Berlin Alexanderplatz 

(Criterion)

Reiner Werner Fassbinder’s greatest accomplishment was his 15-hour 1980 adaptation of Alfred Doblin’s classic novel about an ordinary man in 1920s Berlin. Fassbinder provides ample insight and sentiment alongside his usual cynicism and campiness during this gargantuan piece of cinema that’s never less than engrossing. Fassbinder’s actors, such as Hanna Schygulla, Barbara Sukowa and especially Gunter Lamprecht in the lead, give career-best performances.

 

 

 

The Blu-ray transfer is first-rate; Criterion’s voluminous extras comprise two documentaries (from 2006 and 2007) detailing the film’s production and restoration; an on-set featurette showing Fassbinder at work; the 1931 feature adaptation, with Doblin himself writing the script; and 2007 interview with author and Fassbinder expert Peter Jelavich.

 

The Giant Behemoth 

(Warner Archive)

One of a batch of monster movies spawned by the horror and fright over the dawning of the nuclear age, director Eugene Lourie’s bizarrely tranquil 1959 B&W entry concerns a massive irradiated sea creature up from the depths who terrorizes London.
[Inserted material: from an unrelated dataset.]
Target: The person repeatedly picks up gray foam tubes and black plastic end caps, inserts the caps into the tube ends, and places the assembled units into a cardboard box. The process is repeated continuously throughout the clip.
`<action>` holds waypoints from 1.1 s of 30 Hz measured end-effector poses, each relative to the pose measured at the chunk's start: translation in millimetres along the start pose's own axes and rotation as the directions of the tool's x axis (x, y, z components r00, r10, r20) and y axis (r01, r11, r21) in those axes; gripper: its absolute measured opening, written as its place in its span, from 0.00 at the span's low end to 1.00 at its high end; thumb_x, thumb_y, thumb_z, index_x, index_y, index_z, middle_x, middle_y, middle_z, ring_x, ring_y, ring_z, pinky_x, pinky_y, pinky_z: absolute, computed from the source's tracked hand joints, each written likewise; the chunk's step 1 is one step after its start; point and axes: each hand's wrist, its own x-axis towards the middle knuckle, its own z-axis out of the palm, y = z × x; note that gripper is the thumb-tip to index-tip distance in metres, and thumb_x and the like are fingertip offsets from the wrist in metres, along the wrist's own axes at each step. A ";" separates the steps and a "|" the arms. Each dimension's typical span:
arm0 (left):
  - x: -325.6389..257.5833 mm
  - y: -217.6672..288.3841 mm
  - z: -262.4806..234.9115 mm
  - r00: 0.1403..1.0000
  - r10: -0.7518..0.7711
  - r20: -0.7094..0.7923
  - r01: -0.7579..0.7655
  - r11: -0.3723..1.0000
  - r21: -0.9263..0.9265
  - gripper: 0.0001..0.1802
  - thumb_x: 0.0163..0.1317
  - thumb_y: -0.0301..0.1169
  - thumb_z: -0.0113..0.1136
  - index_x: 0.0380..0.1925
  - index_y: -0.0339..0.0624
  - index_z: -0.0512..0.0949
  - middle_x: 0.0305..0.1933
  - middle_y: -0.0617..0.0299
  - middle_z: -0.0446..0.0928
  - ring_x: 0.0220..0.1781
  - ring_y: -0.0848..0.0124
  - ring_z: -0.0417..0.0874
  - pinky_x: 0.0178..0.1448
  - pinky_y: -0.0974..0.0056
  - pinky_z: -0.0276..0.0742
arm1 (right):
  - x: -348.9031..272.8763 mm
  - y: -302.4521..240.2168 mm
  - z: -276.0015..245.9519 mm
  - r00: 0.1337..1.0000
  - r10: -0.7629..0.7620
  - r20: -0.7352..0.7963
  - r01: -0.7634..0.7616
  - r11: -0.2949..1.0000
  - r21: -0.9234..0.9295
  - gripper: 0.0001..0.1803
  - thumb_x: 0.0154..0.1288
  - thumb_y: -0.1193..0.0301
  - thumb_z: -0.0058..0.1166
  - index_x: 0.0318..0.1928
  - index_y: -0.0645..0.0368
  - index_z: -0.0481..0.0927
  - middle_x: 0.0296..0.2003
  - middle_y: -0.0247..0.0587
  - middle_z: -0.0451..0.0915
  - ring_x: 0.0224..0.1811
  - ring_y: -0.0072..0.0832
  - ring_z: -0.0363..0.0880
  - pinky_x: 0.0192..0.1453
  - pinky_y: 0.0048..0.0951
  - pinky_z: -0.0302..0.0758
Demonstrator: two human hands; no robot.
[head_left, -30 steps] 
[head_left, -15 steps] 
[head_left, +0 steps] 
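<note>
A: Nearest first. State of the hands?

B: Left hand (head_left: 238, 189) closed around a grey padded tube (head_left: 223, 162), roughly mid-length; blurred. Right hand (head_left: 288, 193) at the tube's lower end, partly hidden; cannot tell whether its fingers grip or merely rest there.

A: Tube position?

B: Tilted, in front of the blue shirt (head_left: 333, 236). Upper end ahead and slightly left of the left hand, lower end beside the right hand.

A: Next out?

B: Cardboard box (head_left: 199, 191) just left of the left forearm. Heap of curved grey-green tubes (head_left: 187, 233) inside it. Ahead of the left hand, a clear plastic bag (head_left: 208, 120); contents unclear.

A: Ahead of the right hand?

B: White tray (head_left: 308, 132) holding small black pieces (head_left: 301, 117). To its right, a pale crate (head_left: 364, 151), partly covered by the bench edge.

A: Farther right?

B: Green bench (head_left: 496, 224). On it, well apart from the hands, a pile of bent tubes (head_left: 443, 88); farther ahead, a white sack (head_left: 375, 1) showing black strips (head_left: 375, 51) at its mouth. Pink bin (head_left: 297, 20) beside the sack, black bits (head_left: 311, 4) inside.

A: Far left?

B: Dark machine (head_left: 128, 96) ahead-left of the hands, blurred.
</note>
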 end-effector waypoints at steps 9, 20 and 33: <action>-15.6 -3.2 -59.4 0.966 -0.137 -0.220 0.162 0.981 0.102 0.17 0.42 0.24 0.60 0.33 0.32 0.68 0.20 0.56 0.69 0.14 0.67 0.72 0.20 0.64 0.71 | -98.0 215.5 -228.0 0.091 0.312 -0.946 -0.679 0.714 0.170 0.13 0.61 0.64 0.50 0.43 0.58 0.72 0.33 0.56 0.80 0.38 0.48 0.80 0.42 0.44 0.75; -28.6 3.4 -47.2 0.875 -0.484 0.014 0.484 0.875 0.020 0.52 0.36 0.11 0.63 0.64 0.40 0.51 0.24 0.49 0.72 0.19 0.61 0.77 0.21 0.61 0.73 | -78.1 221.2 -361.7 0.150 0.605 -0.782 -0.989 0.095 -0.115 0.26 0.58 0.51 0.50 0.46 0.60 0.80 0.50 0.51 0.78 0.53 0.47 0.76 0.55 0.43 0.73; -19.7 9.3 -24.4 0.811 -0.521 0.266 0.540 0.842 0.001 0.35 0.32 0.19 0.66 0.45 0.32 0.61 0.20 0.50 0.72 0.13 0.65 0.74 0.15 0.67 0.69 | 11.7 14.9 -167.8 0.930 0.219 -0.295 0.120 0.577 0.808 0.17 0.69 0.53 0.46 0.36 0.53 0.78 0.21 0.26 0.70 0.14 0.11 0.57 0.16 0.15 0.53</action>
It’s a compact 80 minutes but still seems stretched beyond its slender narrative.

 

 

 

The stop-motion effects, needless to say, look laughably amateurish by today’s standards, although that may be what endears them to those at whom this release is targeted. The hi-def transfer is immaculate; there’s a commentary by special effects veterans Dennis Muren and Phil Tippett.

 

 

 

 

 

Peppermint Soda 

(Cohen Film Collection)

Diane Kurys’ sensitive and lyrical 1977 coming-of-age movie piggybacks on classic school-age dramas like Truffaut’s The 400 Blows and Jean Vigo’s Zero for Conduct without betraying any obvious debts (at least until the final shot).

 

 

 

The central—and autobiographical—character is played with lovely restraint and naturalness by Éléonore Klarwein, a dazzling teenager who never became the female equivalent of Jean-Pierre Leaud, much to our cinematic detriment. The film looks fine in hi-def; extras are archival interviews with Kurys, Klarwein and composer Yves Simon.

 

DVD of the Week

The Owl’s Legacy 

(Icarus)

French director Chris Marker’s typically ambitious and eclectic 1989 multi-part project comprises a baker’s dozen episodes, each about a half-hour in length, that each start as a riff on a Greek word like “democracy” or “symposium” and spiral out from there into typically wide-ranging and intelligent discussions about art, politics, history … in short, anything.

 

 

 

With special guest talkers including film directors Elia Kazan and Theo Angelopoulos, this release is another in Icarus’ valuable volumes of Marker works, and since this is one of his most arcane and unknown, it is even more necessary and collectible. 

 

CD of the Week 

Martinů—Complete Music for Violin and Orchestra 

(Hyperion)

Czech composer Bohuslav Martinů, one of the most underrated 20th century composers, compiled an estimable musical career that ran the stylistic gamut from solo piano and chamber music to orchestral and stage works.

 

 

 

This superb four-disc set collects earlier Hyperion releases of the prolific composer’s output for violin and orchestra, with Bohuslav Matoušek as the brilliant soloist in 11 works including two vividly scored violin concertos, and melodic and attractive concertos for flute and violin, two violins, and violin and piano. There’s no shortage of arresting music on these discs, given greater immediacy by the Czech Philharmonic under Christopher Hogwood.